Ci parli dei programmi e dei progetti di Kismet per i prossimi mesi?
Il Tric pugliese riparte, ad ottobre, con una nuova programmazione nel teatro Kismet di Bari, nel teatro Radar di Monopoli, nella Cittadella degli artisti di Molfetta e nella Saletta dell’istituto minorile Fornelli.
Fino a dicembre presenteremo soprattutto nostre produzioni/coproduzioni come 1 e 95 una stand-up comedy show di e con Giuseppe Scoditti scritto da Ludovico D’Agostino e Giuseppe Scoditti, Sammmarzano con la regia di Ivano Picciallo finalista premio scenario periferie 2019; Quanto basta di Alessandro Piva e Invettive di e con Concita De Gregorio con la mia regia; un omaggio ai maestri Tonino Guerra, con un racconto in musica sulla sua Odissea, e poi al fondatore della compagnia Kismet, Carlo Formigoni con Strano delitto a Shanghai.
Da gennaio sono previsti spettacoli di artisti come Rezza/Mastrella, Roberto Latini, Alessandro Serra e Emilio Solfrizzi: ospiteremo parte della stagione di teatro e danza del comune di Bari organizzata dal Teatro Pubblico Pugliese, Time Zones storica rassegna musicale diretta da Daniele Trevisi. Nel 2021 riprogrammeremo la rassegna con noti scrittori contemporanei curata dal nostro presidente onorario Nicola La Gioia, e poi Esplorare, una rassegna dedicata alla danza organizzata dal coreografo Domenico Iannone.

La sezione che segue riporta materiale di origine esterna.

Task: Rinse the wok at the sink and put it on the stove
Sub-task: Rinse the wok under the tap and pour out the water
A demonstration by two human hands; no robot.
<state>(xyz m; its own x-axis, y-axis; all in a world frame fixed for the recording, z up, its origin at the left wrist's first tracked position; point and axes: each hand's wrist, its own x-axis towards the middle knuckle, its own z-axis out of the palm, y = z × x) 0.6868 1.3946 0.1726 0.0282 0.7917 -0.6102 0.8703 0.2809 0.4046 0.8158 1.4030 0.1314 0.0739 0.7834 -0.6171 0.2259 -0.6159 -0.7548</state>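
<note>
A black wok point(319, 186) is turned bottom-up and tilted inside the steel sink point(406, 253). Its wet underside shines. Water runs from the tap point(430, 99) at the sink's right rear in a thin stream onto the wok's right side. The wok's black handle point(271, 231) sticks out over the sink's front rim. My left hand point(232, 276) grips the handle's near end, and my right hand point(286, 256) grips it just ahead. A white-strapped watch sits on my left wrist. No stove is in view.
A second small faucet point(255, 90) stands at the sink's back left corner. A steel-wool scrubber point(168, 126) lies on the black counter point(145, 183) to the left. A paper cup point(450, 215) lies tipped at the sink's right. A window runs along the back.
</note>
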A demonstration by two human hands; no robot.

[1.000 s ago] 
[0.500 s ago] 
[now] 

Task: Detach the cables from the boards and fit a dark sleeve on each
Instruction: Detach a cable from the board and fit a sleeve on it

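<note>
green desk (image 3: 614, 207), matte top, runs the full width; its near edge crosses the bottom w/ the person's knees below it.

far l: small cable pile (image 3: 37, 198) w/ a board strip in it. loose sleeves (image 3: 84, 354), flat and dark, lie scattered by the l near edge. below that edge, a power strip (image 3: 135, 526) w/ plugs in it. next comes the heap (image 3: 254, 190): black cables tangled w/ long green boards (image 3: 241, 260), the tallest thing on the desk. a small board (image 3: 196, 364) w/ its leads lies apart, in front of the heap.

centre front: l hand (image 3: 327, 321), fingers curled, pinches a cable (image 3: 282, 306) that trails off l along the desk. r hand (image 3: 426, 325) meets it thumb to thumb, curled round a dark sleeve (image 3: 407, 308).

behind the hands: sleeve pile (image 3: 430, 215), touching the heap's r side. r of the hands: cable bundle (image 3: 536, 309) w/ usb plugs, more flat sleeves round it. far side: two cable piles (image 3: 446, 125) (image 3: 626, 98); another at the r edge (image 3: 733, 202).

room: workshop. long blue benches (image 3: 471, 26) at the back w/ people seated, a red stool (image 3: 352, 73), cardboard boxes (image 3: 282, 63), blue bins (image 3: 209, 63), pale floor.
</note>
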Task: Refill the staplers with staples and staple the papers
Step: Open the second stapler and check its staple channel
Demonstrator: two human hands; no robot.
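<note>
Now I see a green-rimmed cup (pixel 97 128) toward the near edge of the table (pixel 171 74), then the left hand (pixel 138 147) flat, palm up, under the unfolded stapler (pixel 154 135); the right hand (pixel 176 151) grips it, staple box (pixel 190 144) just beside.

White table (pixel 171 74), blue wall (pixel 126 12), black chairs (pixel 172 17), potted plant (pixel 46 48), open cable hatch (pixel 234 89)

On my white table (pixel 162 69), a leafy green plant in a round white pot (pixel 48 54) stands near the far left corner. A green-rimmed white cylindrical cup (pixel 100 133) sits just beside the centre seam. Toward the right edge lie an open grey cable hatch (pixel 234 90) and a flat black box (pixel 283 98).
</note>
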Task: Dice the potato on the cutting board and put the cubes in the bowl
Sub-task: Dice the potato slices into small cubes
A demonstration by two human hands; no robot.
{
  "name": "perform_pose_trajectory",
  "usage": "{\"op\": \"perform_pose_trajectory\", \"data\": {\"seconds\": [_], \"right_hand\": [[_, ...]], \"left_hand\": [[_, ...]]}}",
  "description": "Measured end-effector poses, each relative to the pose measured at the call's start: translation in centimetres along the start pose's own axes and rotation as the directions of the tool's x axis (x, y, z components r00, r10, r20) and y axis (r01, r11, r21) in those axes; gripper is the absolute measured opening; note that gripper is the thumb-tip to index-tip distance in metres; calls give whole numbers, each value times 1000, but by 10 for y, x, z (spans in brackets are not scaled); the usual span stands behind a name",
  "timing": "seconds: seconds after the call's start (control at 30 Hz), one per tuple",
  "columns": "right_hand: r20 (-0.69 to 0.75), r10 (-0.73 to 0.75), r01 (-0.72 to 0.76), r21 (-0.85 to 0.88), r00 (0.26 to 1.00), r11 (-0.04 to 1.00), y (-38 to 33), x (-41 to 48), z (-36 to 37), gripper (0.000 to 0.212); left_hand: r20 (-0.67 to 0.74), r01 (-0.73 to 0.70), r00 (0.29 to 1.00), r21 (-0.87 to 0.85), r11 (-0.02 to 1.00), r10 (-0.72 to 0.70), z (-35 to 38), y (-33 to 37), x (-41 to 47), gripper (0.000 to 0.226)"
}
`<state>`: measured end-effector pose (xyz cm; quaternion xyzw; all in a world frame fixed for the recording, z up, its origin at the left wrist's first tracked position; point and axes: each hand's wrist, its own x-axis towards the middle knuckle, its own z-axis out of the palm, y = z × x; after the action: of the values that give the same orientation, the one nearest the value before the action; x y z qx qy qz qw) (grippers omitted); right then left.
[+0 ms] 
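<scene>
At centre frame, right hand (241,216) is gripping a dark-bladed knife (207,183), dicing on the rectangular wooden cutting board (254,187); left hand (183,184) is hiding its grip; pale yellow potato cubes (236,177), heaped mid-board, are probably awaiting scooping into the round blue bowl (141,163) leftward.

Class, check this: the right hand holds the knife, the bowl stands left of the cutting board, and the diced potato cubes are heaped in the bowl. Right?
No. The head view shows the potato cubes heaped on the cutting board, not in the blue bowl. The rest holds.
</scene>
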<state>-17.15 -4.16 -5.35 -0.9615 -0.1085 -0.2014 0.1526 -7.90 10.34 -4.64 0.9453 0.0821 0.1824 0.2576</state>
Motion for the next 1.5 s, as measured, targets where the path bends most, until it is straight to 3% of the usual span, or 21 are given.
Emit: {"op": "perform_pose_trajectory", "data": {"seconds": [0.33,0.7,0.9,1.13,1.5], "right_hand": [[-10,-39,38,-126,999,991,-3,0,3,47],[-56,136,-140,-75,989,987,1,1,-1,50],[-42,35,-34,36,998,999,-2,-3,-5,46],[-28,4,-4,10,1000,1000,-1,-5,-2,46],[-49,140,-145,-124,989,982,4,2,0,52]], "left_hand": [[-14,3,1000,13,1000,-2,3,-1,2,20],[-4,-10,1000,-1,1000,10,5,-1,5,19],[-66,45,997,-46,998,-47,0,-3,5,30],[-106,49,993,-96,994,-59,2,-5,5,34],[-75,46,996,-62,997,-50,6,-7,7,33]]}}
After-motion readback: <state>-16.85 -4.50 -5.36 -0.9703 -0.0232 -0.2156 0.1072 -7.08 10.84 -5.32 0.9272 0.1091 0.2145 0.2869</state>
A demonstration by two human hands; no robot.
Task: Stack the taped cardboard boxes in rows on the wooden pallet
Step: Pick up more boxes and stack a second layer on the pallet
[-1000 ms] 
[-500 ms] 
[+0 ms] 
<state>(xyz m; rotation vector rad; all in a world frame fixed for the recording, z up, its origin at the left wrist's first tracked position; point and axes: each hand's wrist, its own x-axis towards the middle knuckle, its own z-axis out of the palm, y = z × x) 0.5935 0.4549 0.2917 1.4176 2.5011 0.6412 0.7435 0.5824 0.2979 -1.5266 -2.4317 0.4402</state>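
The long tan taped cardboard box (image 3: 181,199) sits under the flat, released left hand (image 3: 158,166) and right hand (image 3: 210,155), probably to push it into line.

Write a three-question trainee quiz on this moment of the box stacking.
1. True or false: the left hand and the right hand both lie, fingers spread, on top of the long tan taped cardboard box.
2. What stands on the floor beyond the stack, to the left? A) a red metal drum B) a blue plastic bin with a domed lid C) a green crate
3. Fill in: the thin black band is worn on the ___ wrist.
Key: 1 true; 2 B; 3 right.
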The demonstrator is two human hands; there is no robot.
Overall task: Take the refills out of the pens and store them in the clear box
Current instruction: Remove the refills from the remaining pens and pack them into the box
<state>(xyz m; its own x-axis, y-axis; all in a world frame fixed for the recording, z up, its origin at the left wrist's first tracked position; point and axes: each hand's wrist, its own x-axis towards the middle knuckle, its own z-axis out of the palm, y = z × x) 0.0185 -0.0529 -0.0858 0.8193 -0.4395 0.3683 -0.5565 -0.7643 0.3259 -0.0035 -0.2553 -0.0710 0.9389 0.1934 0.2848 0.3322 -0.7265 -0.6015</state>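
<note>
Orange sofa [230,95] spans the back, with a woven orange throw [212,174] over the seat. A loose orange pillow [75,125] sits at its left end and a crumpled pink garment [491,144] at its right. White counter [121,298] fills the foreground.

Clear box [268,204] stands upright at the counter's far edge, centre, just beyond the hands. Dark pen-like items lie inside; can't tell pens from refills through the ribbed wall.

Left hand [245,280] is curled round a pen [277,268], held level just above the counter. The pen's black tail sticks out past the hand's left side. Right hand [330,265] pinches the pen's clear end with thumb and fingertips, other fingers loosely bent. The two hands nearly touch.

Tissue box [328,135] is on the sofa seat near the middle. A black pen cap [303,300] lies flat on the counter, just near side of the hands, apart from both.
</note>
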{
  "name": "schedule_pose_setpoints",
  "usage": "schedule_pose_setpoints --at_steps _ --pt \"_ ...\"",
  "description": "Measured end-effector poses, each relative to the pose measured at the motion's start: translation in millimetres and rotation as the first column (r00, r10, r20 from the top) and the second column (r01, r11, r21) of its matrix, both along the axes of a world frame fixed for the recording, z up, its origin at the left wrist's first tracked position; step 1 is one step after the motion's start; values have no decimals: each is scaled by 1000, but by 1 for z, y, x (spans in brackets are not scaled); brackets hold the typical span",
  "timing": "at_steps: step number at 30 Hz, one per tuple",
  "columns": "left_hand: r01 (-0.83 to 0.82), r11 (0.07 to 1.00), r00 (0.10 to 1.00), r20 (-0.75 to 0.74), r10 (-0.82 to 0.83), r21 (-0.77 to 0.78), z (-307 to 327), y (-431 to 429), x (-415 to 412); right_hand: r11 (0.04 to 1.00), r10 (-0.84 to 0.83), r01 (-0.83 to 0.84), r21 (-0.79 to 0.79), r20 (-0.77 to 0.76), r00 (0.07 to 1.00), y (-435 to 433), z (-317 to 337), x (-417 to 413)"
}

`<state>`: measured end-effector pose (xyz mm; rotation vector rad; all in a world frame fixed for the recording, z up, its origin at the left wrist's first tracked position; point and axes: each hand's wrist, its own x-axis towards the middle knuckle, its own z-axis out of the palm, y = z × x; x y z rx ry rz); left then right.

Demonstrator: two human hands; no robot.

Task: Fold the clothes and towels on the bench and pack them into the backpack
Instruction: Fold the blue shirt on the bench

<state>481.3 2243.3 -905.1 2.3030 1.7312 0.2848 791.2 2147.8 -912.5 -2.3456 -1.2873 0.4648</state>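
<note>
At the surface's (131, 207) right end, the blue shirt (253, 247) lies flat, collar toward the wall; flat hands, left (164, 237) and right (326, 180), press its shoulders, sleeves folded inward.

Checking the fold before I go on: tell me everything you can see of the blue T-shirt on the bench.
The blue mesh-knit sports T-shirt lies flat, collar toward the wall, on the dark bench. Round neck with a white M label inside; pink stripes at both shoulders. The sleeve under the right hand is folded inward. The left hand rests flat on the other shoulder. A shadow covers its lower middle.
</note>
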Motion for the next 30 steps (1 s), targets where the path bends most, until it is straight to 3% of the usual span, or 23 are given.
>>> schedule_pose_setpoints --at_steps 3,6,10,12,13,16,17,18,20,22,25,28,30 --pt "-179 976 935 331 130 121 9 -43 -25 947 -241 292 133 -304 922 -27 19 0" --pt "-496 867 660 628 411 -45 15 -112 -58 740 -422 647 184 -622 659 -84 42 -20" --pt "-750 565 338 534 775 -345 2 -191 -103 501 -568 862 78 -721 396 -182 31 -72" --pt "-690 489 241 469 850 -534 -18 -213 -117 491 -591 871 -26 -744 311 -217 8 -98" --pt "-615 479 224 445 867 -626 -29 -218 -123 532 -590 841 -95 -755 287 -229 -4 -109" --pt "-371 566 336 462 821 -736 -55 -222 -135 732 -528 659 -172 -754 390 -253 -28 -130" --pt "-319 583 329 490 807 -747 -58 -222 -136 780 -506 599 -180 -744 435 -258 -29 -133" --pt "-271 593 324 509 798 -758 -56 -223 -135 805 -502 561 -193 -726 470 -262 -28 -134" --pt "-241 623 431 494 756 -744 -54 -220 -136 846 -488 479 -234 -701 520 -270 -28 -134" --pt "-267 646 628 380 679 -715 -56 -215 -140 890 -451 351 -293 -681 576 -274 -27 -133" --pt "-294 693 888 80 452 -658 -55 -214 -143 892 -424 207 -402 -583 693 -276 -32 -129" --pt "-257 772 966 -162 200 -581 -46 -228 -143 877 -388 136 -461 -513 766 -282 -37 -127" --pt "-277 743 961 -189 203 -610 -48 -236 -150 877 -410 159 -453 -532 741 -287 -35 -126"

Avvieremo anche molti progetti formativi dedicati ai bambini, per i quali sono previsti spettacoli scolastici e pomeridiani. Un anno che prevede circa 600 eventi. TRIC- Teatri di Bari è anche una radio ubicata nel foyer del kismet: RKO-La radio che si vede, diretta da Carlo Chicco e Paola Pagone.
Secondo alcuni operatori, quelli che subiranno maggior danno dalla situazione presente saranno le piccole compagnie di giro, che non potranno più circuitare a livello nazionale, tante piccole repliche fatte qui e lì, e che il circuito si ridurrà di raggio, costringendo ad una circuitazione al più macroregionale. Per te che sei una regista che ancora lavora per molto tempo all’anno in Giappone e fuori dall’Italia, pensi che questa riduzione del raggio di circuitazione possa portare ad una svolta conservatrice e banalizzante nel linguaggio della scena?
Il teatro per me è movimento, incontro, contaminazione di linguaggi, di culture; è assorbire e restituire la specificità dei luoghi e della gente che si incontra. Questo viaggiare allarga lo sguardo, fa circolare idee, rinnova modalità espressive, si innesta nel presente e vivifica il teatro e le creazioni. Spero che la riduzione del raggio di circuitazione sia temporanea.
Ti senti ancora innamorata del teatro come lo eri quando hai iniziato? Quali sono state le figure importanti di quegli anni per te e quali sono quelle del tuo oggi?
Spesso ho la senzazione che tutto deve ancora accadere. Stesso amore, patemi e tremori di quando ho iniziato. Ancora di più, forse perchè c’è più consapevolezza. Faro nella mia formazione è stato Eugenio Barba con il suo teatro fisico, antropologico e con la straordinaria esperienza dell’ISTA. Oltre a Leo de Berardinis, Pina Bausch, Teatro Nucleo di Ferrara e l’Accademia Ruchu polacca.
Seguo con passione i processi creativi di artisti come Jan Fabre, Antonio Latella, Emma Dante, Mimmo Borrelli, Declan Donnellan e Milo Rau.
Come si fa a dare agli artisti delle generazioni successive alla propria la possibilità di mettersi alla prova in questo scenario ancora più complesso? Tu su questo specifico tema cosa fai?
Un modo credo sia quello di accogliere le loro proposte, sostenendoli nella creazione, programmando le loro opere e dando fiducia. Teatri di Bari da sempre fanno tutto questo.